■ **Description of the task**: An exact, picture-free copy of the listing is required.

■ **Given data**:
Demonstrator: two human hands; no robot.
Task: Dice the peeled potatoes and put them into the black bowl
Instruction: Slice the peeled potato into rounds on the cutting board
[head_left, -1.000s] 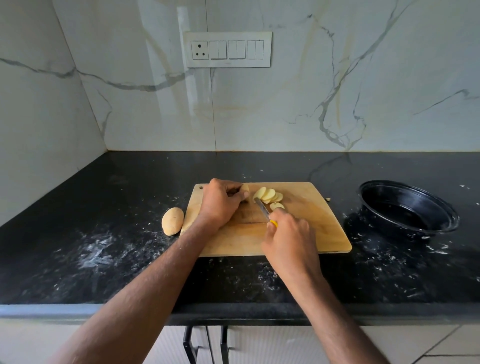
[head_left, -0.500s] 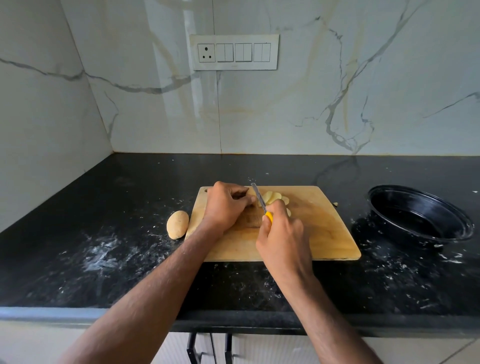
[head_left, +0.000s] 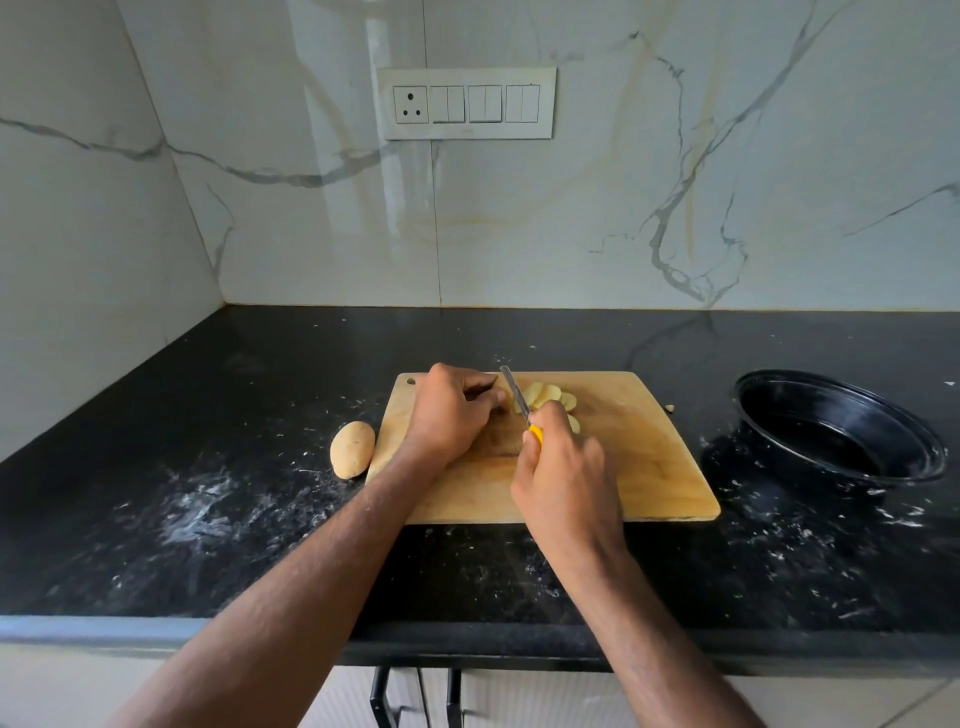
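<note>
On the cutting board (head_left: 649, 467), left hand (head_left: 447, 415) curls over a hidden potato piece; right hand (head_left: 563, 478) grips the knife (head_left: 515, 395) beside firm, likely slippery slices (head_left: 545, 397)

- Two walls (head_left: 727, 182) clad in glossy white marble-look slabs are seen, veined in grey and pale gold, meeting at a corner on the left.
- A vertical joint between slabs is visible on the back wall.
- A white switch plate (head_left: 466, 103) is mounted on the back wall, fitted with one round-pin socket and three pairs of rocker switches.
- Soft light is reflected as a pale streak on the wall above and below the plate.
- A black speckled stone countertop (head_left: 260, 519) is laid along both walls, dusted with white flecks and smears.
- Pale cabinet fronts with black handles (head_left: 387, 696) are seen below the counter edge.
</note>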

■ **Answer for this exercise**:
Demonstrator: two human hands; no robot.
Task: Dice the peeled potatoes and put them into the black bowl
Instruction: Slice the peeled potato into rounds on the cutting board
[head_left, -1.000s] 
[head_left, -0.500s] 
[head_left, +0.000s] 
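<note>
On the cutting board (head_left: 649, 467), left hand (head_left: 447, 415) curls over a hidden potato piece; right hand (head_left: 563, 478) grips the knife (head_left: 515, 395) beside firm, likely slippery slices (head_left: 545, 397)

- Two walls (head_left: 727, 182) clad in glossy white marble-look slabs are seen, veined in grey and pale gold, meeting at a corner on the left.
- A vertical joint between slabs is visible on the back wall.
- A white switch plate (head_left: 466, 103) is mounted on the back wall, fitted with one round-pin socket and three pairs of rocker switches.
- Soft light is reflected as a pale streak on the wall above and below the plate.
- A black speckled stone countertop (head_left: 260, 519) is laid along both walls, dusted with white flecks and smears.
- Pale cabinet fronts with black handles (head_left: 387, 696) are seen below the counter edge.
</note>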

There is nothing else to the answer.